Nothing outside the range below should be printed. Output exactly the lines from the line with "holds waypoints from" to the line with "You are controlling", both included.

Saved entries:
↓↓↓
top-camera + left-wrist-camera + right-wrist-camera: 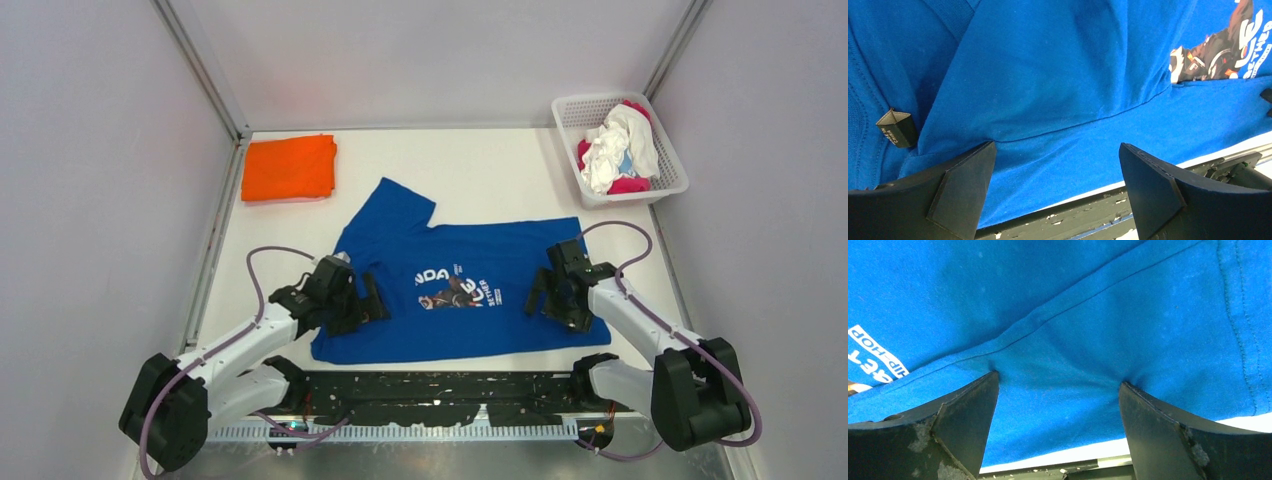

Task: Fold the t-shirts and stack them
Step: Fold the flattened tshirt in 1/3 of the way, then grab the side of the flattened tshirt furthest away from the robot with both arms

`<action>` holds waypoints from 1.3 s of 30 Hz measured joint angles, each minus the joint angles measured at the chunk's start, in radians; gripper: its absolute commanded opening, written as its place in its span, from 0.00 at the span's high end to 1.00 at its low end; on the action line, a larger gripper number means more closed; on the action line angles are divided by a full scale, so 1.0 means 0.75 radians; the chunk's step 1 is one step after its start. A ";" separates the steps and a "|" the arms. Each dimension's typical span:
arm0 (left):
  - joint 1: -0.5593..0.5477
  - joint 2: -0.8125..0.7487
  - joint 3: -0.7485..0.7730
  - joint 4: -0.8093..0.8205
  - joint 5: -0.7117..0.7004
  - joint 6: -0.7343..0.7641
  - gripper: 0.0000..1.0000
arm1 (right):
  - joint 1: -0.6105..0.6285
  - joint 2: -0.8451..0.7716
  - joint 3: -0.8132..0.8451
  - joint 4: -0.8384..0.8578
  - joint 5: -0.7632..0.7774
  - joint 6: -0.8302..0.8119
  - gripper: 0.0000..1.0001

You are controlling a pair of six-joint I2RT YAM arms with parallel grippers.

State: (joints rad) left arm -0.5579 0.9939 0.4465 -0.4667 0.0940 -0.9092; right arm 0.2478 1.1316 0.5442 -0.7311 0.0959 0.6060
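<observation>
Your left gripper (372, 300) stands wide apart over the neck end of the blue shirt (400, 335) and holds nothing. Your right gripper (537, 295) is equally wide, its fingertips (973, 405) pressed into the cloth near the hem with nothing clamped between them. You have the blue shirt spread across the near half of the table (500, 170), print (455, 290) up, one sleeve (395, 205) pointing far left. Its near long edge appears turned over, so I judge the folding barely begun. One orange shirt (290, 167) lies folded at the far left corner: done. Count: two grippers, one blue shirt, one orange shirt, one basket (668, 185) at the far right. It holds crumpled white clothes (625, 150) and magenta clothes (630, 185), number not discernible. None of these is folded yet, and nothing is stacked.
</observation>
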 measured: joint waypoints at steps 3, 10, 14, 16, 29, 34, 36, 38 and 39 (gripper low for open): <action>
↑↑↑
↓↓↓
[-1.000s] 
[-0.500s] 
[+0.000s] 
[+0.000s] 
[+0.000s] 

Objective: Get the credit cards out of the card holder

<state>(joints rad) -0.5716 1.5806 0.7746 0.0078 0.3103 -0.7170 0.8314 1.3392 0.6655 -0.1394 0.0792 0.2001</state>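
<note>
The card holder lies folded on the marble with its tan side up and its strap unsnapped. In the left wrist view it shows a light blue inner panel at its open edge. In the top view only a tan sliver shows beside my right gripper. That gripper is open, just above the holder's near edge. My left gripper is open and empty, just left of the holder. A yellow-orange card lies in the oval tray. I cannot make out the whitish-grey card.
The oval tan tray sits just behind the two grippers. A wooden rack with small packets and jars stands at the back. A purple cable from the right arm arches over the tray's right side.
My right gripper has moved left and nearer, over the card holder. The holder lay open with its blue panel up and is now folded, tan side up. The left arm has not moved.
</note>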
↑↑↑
→ **Solution to this task**:
`<action>` holds waypoints from 1.3 s of 30 Hz measured joint angles, each minus the joint angles measured at the chunk's start, in radians; gripper: its absolute commanded opening, written as its place in its span, from 0.00 at the span's high end to 1.00 at its low end; on the action line, a larger gripper number means more closed; on the action line angles are divided by a full scale, so 1.0 means 0.75 radians; the chunk's step 1 is one step after its start. A ";" separates the steps and a "|" the arms. Each dimension's typical span:
arm0 (left):
  - joint 1: -0.5593..0.5477
  - joint 2: -0.8125..0.7487
  - joint 3: -0.7485..0.7730
  - joint 4: -0.8093..0.8205
  - joint 5: -0.7117..0.7004
  - joint 6: -0.7343..0.7641
  - gripper: 0.0000..1.0000
arm1 (right):
  - joint 1: -0.6105..0.6285
  - joint 2: -0.8451..0.7716
  - joint 3: -0.8132..0.8451
  - joint 4: -0.8384..0.8578
  - joint 5: -0.7632..0.7774
  - joint 6: -0.8302..0.8119
  - gripper: 0.0000..1.0001

You are controlling a pair of six-joint I2RT YAM arms with parallel grippers.

Now the exercise is finished.